Investment in adult eating disorder services has failed to keep up with spending on care for children with conditions like anorexia and bulimia, creating an “unacceptable health inequality”, a report by the Royal College of Psychiatrists says today.
Since 2016, around £135million[i] has been invested in children and young people’s eating disorder services, with around 70 community teams now deployed across the country. Access to treatment has improved.
Eating disorders, such as anorexia and bulimia, can have a devastating impact on people’s lives but getting help early has been shown to improve recovery rates. Without it, recovery can take years or even decades.
The College is calling for the focus brought to bear on children getting professional help early to be replicated in services for young adults aged 18-30.
Referring to the funding disparity, the report, called ‘Early Intervention for Eating Disorders’, says: “This situation creates an unacceptable health inequality, whereby patients from the same geographical area if they are under age 18 can self-refer to Community Eating Disorder Service for Children and Young People (CEDS-CYP) and are seen and treated rapidly.
“In contrast, if they are age 18 or above, they may be faced with multiple gate-keeping hurdles before accessing Adult Eating Disorder Services (AEDS), causing substantial delays to their treatment.”
It is calling for substantial investment in adult services so over-18s presenting with an eating disorder for the first time are given rapid access to treatment.
Dr Dasha Nicholls, chair of the College’s eating disorders faculty, said: “The parliamentary ombudsman’s report into the tragic death of 19-year-old Averil Hart revealed some appalling failings in mental health services which must be addressed.
“While a lot of work has been done to try to tackle these issues, it has yet to impact services directly.
“The NHS Long Term Plan promises to improve support in the community for adults with serious mental illnesses.
“What we now need is for the Government to spell out exactly how those improvements are going to be delivered for adults suffering from eating disorders.

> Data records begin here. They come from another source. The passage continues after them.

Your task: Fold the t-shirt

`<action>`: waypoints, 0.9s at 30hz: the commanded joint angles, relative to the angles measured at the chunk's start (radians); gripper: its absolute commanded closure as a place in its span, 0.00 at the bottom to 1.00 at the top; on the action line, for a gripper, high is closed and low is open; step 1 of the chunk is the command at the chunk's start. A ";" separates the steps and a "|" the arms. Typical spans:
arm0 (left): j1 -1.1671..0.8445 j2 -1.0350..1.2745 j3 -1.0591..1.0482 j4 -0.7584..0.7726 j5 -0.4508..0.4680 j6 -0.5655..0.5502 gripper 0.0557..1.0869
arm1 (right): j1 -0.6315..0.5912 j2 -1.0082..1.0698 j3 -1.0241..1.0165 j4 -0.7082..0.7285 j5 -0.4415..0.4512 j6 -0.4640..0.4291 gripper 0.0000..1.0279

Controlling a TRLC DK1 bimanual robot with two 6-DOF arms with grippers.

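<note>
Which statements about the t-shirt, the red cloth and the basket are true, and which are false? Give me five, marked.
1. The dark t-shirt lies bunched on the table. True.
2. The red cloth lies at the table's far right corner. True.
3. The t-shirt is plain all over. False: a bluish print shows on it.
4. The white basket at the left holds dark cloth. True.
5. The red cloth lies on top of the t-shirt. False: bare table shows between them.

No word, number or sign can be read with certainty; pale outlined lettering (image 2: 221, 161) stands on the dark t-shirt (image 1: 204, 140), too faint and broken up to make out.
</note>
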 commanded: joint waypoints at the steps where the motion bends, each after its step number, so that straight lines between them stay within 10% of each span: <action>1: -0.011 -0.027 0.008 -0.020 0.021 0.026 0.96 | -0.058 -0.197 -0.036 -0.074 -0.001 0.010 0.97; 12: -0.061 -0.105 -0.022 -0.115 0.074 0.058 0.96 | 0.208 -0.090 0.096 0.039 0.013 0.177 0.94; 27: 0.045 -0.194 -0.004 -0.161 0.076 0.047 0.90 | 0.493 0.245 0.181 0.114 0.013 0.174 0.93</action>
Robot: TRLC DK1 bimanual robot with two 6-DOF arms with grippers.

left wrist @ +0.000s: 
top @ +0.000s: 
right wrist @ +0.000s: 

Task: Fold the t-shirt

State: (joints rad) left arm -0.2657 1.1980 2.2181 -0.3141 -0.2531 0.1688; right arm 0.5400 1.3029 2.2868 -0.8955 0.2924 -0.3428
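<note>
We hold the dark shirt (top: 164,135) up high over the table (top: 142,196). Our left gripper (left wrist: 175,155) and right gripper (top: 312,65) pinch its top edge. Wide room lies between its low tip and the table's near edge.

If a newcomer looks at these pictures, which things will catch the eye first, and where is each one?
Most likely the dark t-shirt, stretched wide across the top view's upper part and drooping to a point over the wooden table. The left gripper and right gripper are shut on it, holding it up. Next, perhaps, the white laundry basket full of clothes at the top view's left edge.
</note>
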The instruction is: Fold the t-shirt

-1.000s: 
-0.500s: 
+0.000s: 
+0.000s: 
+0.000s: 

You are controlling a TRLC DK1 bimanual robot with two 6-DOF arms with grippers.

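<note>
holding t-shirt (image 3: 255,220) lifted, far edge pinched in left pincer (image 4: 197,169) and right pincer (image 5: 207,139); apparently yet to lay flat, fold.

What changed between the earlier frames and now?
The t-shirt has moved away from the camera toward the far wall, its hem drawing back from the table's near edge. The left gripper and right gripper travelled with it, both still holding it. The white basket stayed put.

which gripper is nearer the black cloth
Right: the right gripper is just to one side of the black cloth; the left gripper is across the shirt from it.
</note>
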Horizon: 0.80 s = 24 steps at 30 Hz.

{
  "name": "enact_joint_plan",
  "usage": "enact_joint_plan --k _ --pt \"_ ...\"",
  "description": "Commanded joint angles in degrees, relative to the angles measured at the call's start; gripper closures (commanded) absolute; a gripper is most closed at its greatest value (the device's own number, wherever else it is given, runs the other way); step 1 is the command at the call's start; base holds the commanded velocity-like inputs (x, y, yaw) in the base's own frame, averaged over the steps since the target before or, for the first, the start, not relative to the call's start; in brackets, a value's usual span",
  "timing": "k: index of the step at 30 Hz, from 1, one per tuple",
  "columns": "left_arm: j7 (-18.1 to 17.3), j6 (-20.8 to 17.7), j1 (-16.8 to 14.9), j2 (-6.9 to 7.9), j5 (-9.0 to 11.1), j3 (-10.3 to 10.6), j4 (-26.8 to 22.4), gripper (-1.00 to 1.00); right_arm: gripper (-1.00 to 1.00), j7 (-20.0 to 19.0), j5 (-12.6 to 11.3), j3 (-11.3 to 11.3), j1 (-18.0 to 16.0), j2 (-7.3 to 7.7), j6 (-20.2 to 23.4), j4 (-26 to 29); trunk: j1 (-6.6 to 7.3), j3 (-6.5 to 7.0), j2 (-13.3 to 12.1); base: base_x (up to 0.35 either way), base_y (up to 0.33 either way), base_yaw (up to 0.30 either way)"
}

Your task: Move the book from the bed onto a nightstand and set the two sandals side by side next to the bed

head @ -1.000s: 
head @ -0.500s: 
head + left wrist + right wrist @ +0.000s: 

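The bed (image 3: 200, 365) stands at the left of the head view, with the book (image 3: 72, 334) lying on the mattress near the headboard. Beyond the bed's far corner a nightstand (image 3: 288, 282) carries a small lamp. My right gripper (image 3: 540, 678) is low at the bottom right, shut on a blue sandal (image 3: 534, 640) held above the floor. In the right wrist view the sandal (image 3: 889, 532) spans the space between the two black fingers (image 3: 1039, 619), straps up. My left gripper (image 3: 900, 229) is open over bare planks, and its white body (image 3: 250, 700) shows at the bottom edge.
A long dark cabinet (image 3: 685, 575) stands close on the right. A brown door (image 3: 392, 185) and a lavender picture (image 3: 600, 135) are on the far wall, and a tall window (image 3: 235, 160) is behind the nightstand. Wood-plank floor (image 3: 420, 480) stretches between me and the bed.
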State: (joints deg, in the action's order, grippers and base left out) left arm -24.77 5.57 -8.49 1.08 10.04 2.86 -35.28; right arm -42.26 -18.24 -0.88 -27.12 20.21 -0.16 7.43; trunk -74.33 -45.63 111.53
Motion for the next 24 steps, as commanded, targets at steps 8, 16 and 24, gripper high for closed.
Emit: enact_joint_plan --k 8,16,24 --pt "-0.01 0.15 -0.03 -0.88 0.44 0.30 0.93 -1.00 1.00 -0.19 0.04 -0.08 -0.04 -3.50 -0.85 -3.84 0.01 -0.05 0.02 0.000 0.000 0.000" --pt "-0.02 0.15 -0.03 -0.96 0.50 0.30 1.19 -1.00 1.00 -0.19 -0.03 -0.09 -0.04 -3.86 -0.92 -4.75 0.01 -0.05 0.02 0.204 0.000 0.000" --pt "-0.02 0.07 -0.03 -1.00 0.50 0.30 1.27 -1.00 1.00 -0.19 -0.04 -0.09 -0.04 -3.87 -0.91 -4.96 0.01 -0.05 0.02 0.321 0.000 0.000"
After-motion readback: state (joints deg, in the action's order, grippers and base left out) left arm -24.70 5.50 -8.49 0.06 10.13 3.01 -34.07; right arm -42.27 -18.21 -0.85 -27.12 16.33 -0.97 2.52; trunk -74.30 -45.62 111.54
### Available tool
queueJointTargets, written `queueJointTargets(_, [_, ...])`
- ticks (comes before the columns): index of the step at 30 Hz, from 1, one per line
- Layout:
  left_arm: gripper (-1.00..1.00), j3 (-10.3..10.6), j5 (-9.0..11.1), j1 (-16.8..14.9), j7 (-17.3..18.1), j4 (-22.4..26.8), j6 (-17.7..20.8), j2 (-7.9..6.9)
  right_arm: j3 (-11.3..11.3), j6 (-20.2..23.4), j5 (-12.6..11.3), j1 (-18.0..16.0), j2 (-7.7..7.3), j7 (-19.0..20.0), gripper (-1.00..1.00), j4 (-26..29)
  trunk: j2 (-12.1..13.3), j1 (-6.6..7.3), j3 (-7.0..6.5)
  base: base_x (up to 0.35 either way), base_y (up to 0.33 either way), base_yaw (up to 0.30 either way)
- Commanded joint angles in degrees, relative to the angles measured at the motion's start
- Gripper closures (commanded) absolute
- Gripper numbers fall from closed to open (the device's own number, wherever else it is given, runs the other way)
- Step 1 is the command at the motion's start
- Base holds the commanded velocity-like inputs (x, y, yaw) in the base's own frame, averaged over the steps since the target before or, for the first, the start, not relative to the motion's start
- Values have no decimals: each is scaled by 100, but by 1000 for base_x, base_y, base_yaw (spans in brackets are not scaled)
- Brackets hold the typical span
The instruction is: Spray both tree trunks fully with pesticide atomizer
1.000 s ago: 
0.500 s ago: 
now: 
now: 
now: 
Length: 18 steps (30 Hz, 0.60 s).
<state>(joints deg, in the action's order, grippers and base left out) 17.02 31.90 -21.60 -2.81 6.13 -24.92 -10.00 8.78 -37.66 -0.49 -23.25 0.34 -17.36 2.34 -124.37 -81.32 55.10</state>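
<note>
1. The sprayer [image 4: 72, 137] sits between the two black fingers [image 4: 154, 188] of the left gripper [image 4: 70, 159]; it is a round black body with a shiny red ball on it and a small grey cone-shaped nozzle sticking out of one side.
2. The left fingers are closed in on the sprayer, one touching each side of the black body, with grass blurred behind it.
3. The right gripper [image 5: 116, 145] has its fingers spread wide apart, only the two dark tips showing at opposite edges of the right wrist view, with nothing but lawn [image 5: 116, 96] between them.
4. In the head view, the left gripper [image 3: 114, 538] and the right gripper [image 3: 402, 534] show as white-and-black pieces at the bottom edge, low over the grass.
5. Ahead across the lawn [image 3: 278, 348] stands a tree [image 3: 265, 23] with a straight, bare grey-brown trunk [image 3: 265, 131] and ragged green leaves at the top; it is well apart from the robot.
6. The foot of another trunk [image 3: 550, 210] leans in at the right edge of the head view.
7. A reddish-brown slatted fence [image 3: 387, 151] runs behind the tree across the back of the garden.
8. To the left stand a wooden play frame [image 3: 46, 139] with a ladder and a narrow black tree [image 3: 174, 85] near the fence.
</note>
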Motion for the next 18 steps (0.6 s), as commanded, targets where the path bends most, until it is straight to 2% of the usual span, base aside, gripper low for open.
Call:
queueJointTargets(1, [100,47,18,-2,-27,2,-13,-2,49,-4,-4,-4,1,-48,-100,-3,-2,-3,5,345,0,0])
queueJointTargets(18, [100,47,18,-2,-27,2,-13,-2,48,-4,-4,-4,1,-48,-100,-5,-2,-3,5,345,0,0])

“We need parity between child and adult eating disorder services to ensure everyone has the best chance of recovery and no one needlessly loses their life.”
The report found that people can wait up to 41 months for treatment, with adults waiting on average 30% longer than under-18s.
Adults must also overcome hurdles before accessing services, such as their Body Mass Index (BMI) being more than 16 or if they are self-harming or misusing alcohol. This can cause major delays to their treatment.
This means many over-18s are waiting more than three years for treatment, after which time recovery outcomes are poorer as the eating disorder is established.
The delays are putting lives at risk as people with an eating disorder are twice as likely to die than the general population. Risks of psychological illnesses – including suicidality – are also high from the early stages of an eating disorder.
James Downs, who had to wait more than six years for treatment, said: “I first became unwell in my teens but did not get the help I needed as children’s services were not as good as they are now.
“But when I went to adult services I was told I was too unwell for treatment as my BMI was so low and was refused CBT.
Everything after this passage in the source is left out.